Lines in the listing below may contain the string "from". Say how many do, giving only the number.

※ ※ ※

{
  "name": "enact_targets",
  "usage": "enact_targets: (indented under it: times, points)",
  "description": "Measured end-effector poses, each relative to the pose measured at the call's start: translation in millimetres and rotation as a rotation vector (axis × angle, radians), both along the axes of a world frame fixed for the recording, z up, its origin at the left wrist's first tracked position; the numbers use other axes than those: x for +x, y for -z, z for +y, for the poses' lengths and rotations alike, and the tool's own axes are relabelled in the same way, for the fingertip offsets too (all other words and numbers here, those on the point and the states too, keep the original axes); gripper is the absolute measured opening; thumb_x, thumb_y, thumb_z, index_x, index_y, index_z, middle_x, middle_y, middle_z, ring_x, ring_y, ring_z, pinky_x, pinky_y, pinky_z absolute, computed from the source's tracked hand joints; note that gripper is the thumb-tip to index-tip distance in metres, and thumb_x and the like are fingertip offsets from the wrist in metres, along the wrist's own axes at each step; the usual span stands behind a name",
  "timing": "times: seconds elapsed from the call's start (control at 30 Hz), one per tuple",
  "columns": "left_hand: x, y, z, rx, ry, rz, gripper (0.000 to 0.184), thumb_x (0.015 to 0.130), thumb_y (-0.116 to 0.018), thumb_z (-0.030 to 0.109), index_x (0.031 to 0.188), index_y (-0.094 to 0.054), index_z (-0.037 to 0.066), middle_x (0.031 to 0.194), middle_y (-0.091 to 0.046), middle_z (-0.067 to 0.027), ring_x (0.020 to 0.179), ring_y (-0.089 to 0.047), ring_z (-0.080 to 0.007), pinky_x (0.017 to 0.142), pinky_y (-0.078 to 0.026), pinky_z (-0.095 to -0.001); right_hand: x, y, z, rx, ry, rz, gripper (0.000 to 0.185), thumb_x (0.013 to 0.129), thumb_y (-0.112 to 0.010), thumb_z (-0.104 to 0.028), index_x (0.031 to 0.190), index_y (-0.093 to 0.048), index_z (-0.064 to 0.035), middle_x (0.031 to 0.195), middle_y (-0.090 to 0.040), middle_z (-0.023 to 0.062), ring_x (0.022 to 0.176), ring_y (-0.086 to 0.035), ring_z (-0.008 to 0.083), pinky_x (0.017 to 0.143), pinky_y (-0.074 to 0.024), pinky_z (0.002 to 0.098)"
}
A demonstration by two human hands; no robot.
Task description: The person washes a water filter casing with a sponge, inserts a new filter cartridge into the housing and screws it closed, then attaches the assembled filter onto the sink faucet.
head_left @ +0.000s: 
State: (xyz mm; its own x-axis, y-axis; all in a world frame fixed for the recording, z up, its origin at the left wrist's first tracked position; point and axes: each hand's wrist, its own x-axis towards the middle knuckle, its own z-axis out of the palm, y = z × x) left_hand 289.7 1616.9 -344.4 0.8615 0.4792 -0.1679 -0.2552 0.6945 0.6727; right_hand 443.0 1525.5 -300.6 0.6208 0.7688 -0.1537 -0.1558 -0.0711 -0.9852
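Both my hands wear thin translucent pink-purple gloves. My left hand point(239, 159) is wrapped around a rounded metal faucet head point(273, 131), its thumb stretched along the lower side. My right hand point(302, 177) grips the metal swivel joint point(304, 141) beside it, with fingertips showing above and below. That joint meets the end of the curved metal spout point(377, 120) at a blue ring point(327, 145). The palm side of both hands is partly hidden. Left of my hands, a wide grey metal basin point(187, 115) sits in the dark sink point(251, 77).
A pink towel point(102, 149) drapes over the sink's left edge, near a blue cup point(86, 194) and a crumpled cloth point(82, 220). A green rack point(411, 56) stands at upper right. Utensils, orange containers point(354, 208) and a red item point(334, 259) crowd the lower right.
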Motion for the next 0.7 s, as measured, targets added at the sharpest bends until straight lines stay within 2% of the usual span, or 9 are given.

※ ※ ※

TASK RESPONSE: 2